第二十三章
若殿の出陣
間もなく戦の準備が整いました。殿様と若殿は兵と一緒に出かけるところでした。「ゆき、行ってくる。私が留守の間、家老から国の治め方を学びなさい」と若殿は言いました。
「お気をつけて、どうぞご無事で」とゆきは答えました。それからゆきは若殿の出陣を見えなくなるまでじっと見送りました。
若殿が帰ってくるのを待つ間、ゆきは毎日一生懸命国の治め方を勉強しました。時々殿様や若殿からの手紙を受け取りました。ゆきはそれを熱心に読みました。

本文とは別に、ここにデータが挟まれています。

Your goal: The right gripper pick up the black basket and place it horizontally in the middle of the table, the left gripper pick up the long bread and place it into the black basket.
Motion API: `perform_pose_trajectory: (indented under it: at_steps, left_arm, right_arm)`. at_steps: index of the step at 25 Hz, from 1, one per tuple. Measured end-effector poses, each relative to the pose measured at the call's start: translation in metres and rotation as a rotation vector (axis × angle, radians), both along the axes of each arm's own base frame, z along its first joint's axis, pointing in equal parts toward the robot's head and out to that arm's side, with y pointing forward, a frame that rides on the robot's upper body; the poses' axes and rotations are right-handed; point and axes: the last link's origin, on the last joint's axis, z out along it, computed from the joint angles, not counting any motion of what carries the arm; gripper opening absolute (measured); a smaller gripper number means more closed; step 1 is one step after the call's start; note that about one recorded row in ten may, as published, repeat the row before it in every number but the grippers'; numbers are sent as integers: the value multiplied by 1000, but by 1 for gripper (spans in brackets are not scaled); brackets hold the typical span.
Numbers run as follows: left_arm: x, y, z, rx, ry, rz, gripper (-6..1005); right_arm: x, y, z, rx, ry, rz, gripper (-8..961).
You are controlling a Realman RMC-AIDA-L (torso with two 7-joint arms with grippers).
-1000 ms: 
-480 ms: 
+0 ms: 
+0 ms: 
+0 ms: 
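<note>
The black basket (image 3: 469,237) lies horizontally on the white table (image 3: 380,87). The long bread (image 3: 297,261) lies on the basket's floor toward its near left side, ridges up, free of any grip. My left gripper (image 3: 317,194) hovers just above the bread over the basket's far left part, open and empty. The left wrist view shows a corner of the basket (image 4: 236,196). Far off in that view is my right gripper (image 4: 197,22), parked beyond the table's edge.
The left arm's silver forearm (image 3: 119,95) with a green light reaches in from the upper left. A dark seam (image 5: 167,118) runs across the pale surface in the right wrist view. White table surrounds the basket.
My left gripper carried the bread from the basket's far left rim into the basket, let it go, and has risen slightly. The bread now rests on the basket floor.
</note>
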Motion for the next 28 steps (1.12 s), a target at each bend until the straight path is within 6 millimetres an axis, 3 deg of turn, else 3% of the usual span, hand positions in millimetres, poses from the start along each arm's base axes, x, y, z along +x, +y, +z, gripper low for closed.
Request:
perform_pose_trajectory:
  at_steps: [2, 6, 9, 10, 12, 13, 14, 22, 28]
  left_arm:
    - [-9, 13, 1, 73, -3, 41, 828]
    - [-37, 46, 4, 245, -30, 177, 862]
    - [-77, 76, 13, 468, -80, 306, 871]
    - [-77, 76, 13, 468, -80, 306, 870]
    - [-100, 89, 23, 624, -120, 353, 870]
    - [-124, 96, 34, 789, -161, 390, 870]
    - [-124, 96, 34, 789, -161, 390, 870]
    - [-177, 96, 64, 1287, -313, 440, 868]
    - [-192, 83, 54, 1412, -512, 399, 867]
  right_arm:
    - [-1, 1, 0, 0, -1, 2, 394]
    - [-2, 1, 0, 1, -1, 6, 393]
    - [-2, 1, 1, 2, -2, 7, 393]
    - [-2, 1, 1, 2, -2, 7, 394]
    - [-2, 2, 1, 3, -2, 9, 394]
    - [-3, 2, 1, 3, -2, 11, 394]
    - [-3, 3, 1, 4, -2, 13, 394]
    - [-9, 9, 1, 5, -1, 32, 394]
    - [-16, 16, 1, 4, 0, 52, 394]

家老は「ゆきさまには、国を治める資質がおありです。読み書きは、お祖母様から学ばれたのでしょうか」と尋ねました。
「そうです。書物を読むのが大好きです。でも、私の国には読み物があまりなかったので、おばあさまの『源氏物語』以外、あまり読んだことがありません」とゆきは答えました。
「さようでございますか。では源氏物語は、全てお読みになりましたか」と家老は聞きました。
「おばあさまの本は数章が抜けておりましたので、全てを読んではおりません」とゆきは答えました。
「さようでございますか。ここには『源氏物語』の全巻と、他にもいろいろな本がございます。もしお暇があれば、どうぞお読みください」と家老は言いました。